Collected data
----

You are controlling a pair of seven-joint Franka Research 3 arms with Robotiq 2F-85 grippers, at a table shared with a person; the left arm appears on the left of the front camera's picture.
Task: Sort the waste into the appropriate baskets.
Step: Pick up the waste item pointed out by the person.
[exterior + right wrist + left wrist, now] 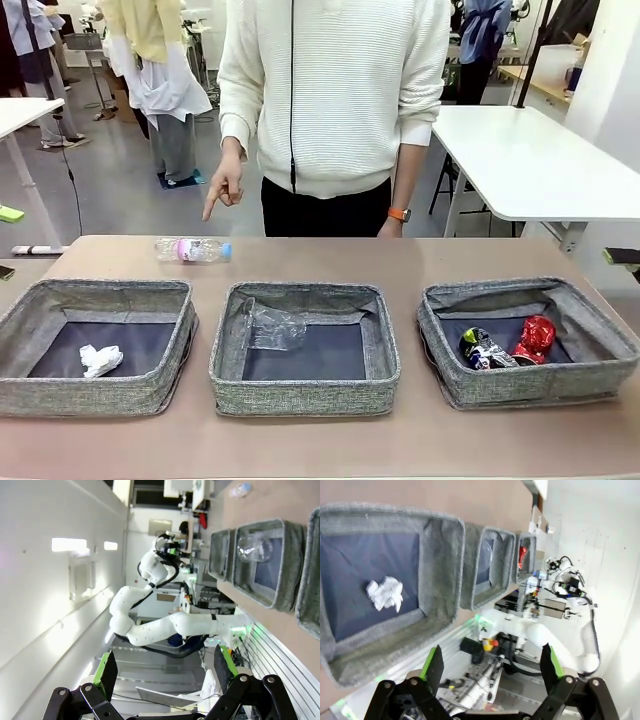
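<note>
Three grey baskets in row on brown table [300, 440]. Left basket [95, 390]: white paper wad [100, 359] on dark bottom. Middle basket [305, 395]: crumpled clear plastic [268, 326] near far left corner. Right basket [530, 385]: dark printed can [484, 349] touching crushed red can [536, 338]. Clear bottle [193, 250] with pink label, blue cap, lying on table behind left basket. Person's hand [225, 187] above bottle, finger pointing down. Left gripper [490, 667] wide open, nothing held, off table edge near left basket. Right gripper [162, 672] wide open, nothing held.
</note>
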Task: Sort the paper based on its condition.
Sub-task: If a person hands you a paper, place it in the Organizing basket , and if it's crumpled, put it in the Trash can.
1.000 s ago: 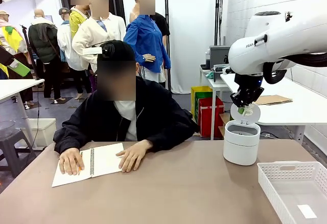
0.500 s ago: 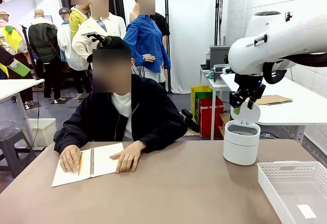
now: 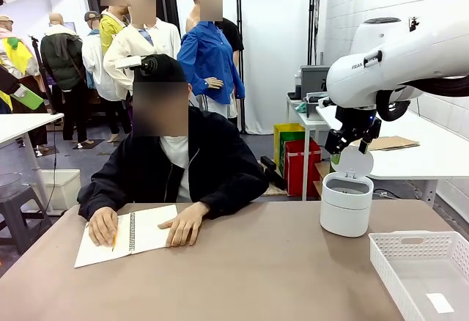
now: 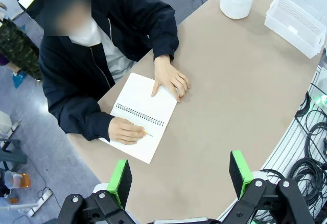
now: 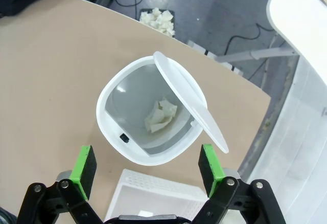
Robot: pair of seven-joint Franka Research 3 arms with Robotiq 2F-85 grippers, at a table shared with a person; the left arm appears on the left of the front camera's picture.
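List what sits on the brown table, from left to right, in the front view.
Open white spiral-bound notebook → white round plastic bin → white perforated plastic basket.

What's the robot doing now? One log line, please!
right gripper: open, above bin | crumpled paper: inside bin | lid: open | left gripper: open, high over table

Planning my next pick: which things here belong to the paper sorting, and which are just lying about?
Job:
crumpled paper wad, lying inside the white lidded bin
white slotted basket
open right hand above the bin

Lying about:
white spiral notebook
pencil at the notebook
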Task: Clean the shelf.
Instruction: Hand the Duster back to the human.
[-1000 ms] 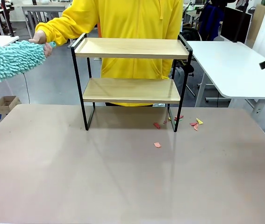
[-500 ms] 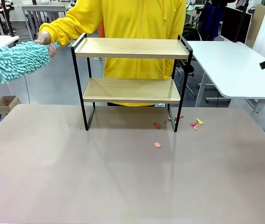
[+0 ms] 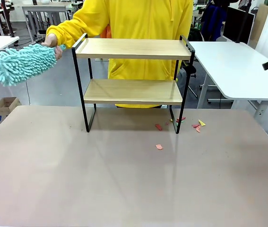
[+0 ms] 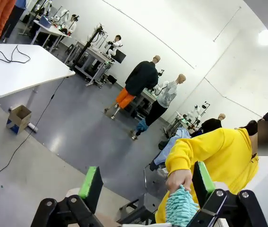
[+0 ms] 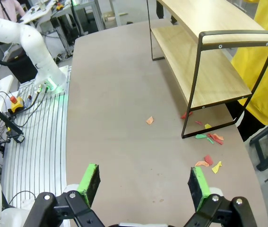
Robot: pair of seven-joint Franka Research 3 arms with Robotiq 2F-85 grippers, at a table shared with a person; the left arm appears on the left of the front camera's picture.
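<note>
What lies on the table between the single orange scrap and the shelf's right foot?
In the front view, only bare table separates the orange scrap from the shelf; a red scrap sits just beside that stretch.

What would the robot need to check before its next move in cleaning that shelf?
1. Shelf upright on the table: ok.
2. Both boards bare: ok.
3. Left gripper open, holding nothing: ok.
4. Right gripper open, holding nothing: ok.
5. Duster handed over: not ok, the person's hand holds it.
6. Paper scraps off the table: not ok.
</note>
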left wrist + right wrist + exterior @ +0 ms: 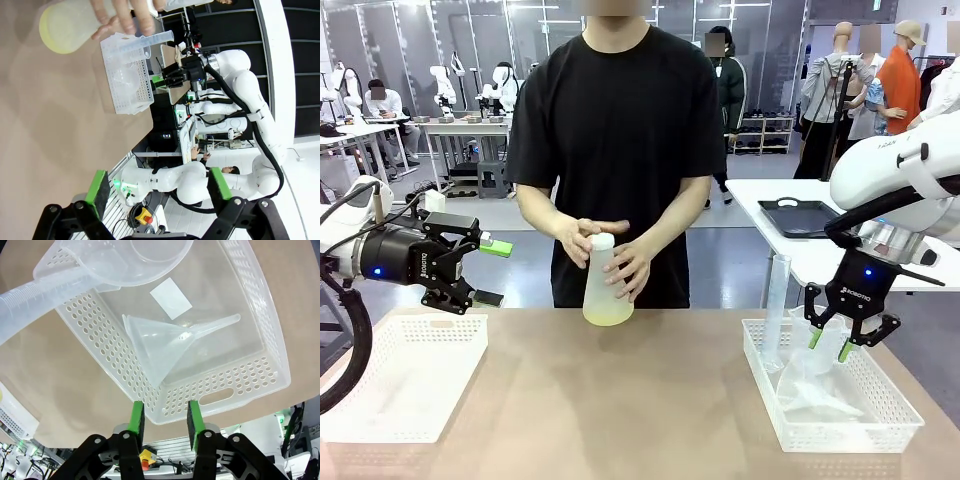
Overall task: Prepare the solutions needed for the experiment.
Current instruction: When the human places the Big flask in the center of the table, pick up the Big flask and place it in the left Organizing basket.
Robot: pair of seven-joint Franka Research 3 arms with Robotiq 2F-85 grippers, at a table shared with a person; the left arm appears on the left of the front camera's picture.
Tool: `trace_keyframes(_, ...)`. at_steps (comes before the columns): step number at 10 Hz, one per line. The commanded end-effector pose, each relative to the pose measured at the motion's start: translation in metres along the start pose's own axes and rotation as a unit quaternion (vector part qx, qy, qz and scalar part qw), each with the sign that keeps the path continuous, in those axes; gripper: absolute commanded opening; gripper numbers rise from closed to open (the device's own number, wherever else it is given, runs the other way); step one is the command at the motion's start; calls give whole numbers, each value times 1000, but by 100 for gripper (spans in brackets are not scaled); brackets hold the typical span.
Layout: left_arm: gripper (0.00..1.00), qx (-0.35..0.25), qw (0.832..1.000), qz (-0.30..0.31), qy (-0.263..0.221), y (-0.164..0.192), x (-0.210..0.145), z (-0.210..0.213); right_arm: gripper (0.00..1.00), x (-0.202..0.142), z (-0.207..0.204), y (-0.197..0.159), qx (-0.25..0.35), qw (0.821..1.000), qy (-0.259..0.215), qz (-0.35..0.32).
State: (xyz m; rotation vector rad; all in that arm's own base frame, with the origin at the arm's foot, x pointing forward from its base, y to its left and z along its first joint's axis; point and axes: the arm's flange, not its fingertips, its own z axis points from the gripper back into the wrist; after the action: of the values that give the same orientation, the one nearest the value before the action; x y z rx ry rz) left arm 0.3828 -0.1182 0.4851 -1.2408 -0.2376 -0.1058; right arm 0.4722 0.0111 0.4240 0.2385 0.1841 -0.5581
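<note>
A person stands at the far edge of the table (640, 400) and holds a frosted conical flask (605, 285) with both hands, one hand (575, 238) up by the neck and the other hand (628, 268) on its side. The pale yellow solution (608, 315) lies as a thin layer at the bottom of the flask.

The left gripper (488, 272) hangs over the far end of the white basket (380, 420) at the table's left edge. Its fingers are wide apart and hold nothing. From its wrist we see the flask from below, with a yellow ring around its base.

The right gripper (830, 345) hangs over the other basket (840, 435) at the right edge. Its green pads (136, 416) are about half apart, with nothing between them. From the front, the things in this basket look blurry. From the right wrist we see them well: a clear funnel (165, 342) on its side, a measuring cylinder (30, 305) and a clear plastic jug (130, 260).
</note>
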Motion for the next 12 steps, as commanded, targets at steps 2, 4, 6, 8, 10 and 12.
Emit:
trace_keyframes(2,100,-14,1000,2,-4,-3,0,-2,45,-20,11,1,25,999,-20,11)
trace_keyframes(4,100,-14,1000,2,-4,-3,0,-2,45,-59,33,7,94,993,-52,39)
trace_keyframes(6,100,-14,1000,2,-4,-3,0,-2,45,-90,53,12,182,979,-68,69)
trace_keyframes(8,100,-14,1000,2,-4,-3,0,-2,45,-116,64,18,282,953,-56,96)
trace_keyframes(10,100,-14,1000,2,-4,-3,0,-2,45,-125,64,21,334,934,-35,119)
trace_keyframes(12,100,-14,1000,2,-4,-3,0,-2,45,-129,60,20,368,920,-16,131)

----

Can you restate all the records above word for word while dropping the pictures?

[RESULT OF THE EXERCISE]
You are controlling a pair of seven-joint Franka Research 3 arms with Robotiq 2F-85 grippers, at a table shared with a person; the left arm appears on the left of the front camera's picture.
Task: Sort the waste into the appropriate baskets.
Step: Pick up the waste item pointed out by the person.
[exterior + right wrist + left wrist, now] 
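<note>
Three grey baskets in row on brown table [300, 440]. Left basket [95, 390]: white paper wad [100, 359] on dark bottom. Middle basket [305, 395]: crumpled clear plastic [268, 326] near far left corner. Right basket [530, 385]: dark printed can [484, 349] touching crushed red can [536, 338]. Clear bottle [193, 250] with pink label, blue cap, lying on table behind left basket. Person's hand [225, 187] above bottle, finger pointing down. Left gripper [490, 667] wide open, nothing held, off table edge near left basket. Right gripper [162, 672] wide open, nothing held.
</note>
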Task: Sort the paper based on its condition.
Sub-task: If a person hands you a paper, place it in the Organizing basket , and if it's crumpled, put it in the Trash can.
1.000 s ago: 
0.500 s ago: 
now: 
now: 
now: 
Robot: pair of seven-joint Franka Research 3 arms with Robotiq 2F-85 grippers, at a table shared with a person; the left arm appears on the left of the front camera's picture.
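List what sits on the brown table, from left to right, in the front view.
Open white spiral-bound notebook → white round plastic bin → white perforated plastic basket.

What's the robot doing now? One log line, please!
right gripper: open, above bin | crumpled paper: inside bin | lid: open | left gripper: open, high over table

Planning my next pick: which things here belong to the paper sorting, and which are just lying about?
Job:
crumpled paper wad, lying inside the white lidded bin
white slotted basket
open right hand above the bin

Lying about:
white spiral notebook
pencil at the notebook
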Task: Clean the shelf.
Instruction: Hand the Duster back to the human.
[-1000 ms] 
[-500 ms] 
[+0 ms] 
[+0 ms] 
[+0 ms] 
Robot: pair of seven-joint Franka Research 3 arms with Robotiq 2F-85 grippers, at a table shared with a person; the left arm appears on the left of the front camera's picture.
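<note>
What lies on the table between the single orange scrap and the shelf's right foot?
In the front view, only bare table separates the orange scrap from the shelf; a red scrap sits just beside that stretch.

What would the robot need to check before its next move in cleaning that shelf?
1. Shelf upright on the table: ok.
2. Both boards bare: ok.
3. Left gripper open, holding nothing: ok.
4. Right gripper open, holding nothing: ok.
5. Duster handed over: not ok, the person's hand holds it.
6. Paper scraps off the table: not ok.
</note>
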left wrist + right wrist + exterior @ +0 ms: 
Overall task: Prepare the solutions needed for the experiment.
Current instruction: When the human places the Big flask in the center of the table, pick up the Big flask and place it in the left Organizing basket.
Robot: pair of seven-joint Franka Research 3 arms with Robotiq 2F-85 grippers, at a table shared with a person; the left arm appears on the left of the front camera's picture.
Tool: `trace_keyframes(_, ...)`. at_steps (comes before the columns): step number at 10 Hz, one per line. The commanded end-effector pose, each relative to the pose measured at the motion's start: translation in metres along the start pose's own axes and rotation as a unit quaternion (vector part qx, qy, qz and scalar part qw), each with the sign that keeps the path continuous, in those axes; gripper: absolute commanded opening; gripper numbers rise from closed to open (the device's own number, wherever else it is given, runs the other way); step one is the command at the motion's start; calls give whole numbers, each value times 1000, but by 100 for gripper (spans in brackets are not scaled); brackets hold the typical span.
Layout: left_arm: gripper (0.00..1.00), qx (-0.35..0.25), qw (0.832..1.000), qz (-0.30..0.31), qy (-0.263..0.221), y (-0.164..0.192), x (-0.210..0.145), z (-0.210..0.213); right_arm: gripper (0.00..1.00), x (-0.202..0.142), z (-0.207..0.204), y (-0.197..0.159), qx (-0.25..0.35), qw (0.821..1.000), qy (-0.259..0.215), qz (-0.35..0.32).
State: (xyz m; rotation vector rad; all in that arm's own base frame, with the origin at the arm's foot, x pointing forward from its base, y to its left and z along its first joint's axis; point and axes: the arm's flange, not its fingertips, its own z axis points from the gripper back into the wrist; after the action: of the values that give the same orientation, the one nearest the value before the action; x y z rx ry rz) left arm 0.3828 -0.1182 0.4851 -1.2408 -0.2376 -0.1058; right arm 0.4722 0.0111 0.4240 0.2385 0.1841 -0.5581
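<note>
A person stands at the far edge of the table (640, 400) and holds a frosted conical flask (605, 285) with both hands, one hand (575, 238) up by the neck and the other hand (628, 268) on its side. The pale yellow solution (608, 315) lies as a thin layer at the bottom of the flask.

The left gripper (488, 272) hangs over the far end of the white basket (380, 420) at the table's left edge. Its fingers are wide apart and hold nothing. From its wrist we see the flask from below, with a yellow ring around its base.

The right gripper (830, 345) hangs over the other basket (840, 435) at the right edge. Its green pads (136, 416) are about half apart, with nothing between them. From the front, the things in this basket look blurry. From the right wrist we see them well: a clear funnel (165, 342) on its side, a measuring cylinder (30, 305) and a clear plastic jug (130, 260).
</note>
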Motion for the next 12 steps, as commanded, targets at steps 2, 4, 6, 8, 10 and 12.
Emit:
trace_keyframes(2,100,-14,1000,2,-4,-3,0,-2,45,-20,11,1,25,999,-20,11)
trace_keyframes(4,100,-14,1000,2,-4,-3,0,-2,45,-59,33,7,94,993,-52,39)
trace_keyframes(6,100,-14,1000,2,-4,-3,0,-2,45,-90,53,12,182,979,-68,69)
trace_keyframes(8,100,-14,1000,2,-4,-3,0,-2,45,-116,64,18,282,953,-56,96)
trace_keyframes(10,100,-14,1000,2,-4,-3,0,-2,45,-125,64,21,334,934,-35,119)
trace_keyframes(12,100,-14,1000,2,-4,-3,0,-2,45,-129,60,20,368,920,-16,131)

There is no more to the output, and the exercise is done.